ASSIGNMENT —
Using the listing below, print exactly everything from the line with "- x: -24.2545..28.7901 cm" down to the line with "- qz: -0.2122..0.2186", both included, and nothing more.
---------- DATASET EXTRACT ----------
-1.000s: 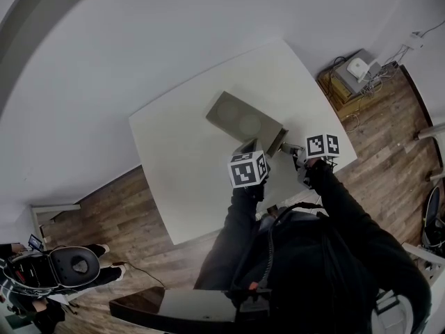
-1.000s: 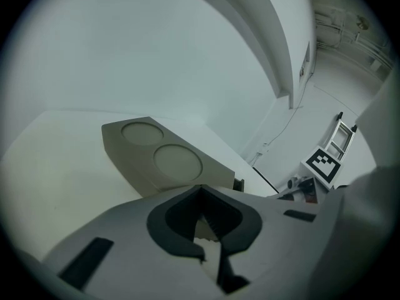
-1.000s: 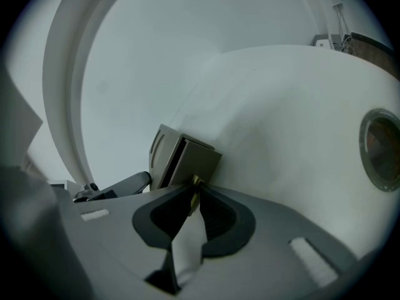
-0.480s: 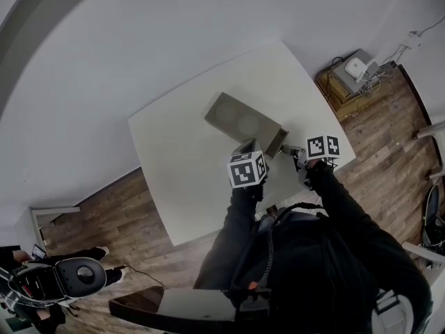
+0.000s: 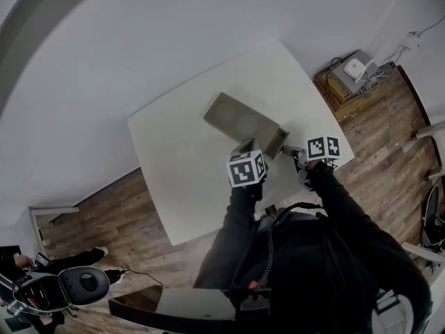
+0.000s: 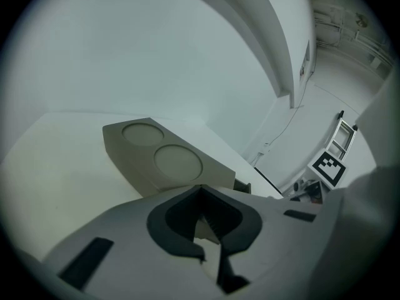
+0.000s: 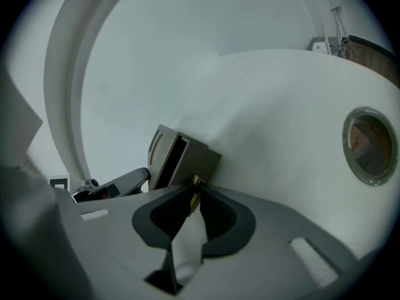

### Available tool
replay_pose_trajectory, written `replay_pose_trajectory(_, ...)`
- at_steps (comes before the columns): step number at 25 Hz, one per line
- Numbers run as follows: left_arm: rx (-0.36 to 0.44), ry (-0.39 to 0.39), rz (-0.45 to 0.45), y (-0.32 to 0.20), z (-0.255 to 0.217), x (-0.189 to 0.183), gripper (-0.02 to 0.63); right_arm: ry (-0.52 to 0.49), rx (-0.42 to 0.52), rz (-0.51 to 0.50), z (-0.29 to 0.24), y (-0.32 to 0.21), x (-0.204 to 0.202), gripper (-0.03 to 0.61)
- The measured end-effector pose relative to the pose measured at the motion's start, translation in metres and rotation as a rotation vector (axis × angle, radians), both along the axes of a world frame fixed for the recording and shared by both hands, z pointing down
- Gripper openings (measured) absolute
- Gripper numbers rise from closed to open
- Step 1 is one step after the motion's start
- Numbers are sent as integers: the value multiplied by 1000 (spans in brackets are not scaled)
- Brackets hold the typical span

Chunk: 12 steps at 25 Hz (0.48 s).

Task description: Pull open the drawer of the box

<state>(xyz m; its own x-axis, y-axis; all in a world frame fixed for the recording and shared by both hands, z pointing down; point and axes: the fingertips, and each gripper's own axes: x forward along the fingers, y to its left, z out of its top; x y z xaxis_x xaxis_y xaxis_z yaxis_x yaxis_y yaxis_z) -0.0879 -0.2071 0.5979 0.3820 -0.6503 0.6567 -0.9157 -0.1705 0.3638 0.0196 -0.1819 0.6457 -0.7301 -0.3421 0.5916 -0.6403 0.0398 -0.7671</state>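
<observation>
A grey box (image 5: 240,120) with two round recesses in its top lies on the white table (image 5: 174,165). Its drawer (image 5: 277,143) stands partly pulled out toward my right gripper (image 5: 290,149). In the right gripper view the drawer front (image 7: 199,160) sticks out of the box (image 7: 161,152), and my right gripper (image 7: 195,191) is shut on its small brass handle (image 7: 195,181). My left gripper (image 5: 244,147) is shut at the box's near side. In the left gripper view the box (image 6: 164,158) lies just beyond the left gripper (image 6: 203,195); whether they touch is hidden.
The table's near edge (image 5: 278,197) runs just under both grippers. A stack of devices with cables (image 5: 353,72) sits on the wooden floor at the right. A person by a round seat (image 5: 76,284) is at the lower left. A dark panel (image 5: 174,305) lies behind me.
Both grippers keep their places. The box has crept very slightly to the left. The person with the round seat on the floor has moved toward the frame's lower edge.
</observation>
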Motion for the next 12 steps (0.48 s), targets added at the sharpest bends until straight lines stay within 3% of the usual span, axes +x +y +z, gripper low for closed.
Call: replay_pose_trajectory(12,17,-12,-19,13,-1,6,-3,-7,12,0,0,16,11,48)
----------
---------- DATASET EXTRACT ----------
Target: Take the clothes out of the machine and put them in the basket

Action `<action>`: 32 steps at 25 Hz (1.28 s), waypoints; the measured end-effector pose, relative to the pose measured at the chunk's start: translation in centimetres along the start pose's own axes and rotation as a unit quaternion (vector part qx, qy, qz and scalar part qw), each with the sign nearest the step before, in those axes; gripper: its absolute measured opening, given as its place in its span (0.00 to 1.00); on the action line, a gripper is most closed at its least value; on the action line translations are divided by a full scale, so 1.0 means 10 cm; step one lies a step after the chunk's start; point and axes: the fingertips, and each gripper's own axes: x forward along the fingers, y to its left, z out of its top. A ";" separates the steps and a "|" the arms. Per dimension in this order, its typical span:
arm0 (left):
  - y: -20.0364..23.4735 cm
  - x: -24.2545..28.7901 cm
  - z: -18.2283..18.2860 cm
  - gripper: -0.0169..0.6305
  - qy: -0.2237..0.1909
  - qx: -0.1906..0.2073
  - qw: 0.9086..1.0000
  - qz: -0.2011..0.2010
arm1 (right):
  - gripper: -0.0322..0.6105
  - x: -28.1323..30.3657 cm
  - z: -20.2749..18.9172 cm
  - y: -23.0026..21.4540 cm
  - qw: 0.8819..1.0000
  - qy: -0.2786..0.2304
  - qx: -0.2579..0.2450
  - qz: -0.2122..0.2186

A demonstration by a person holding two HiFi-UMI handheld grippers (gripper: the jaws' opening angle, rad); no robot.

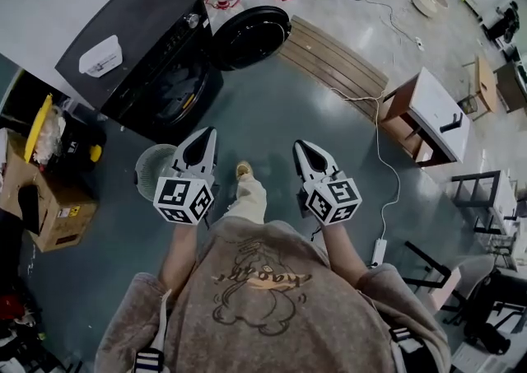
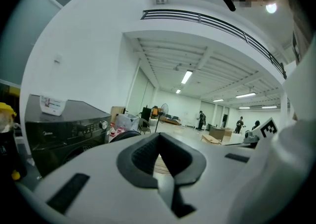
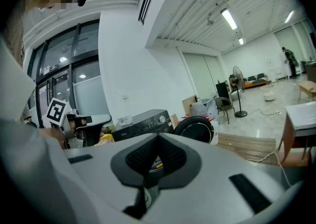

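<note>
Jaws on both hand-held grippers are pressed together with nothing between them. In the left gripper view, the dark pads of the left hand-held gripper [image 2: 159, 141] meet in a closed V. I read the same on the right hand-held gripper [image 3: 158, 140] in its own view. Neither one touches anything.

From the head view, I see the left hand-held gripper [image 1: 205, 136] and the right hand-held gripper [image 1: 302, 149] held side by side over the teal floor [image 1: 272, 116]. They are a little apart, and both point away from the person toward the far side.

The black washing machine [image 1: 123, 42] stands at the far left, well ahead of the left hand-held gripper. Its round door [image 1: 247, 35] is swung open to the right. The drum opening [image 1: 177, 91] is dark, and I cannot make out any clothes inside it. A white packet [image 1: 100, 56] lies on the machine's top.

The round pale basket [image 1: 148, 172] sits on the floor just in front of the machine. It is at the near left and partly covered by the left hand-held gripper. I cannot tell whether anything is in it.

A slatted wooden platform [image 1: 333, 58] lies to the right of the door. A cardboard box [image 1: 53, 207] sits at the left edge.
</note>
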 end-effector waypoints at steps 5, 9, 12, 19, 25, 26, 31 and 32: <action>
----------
ANSWER FOR THE TASK —
  - x: -24.2545..28.7901 cm
  - z: -18.2283..18.2860 cm
  - gripper: -0.0169..0.6305
  - qy: -0.2237..0.1909
  - qx: -0.1906..0.2073
  - qw: 0.9086..1.0000
  - qz: -0.2011..0.2010
arm1 (right):
  - gripper: -0.0322..0.6105
  - x: -28.1323..30.3657 cm
  - z: -20.2749..18.9172 cm
  - y: -23.0026..21.4540 cm
  - qw: 0.8819..1.0000
  - qy: -0.2786..0.2304
  - qx: -0.2579..0.2450
  - qz: -0.2122..0.2186

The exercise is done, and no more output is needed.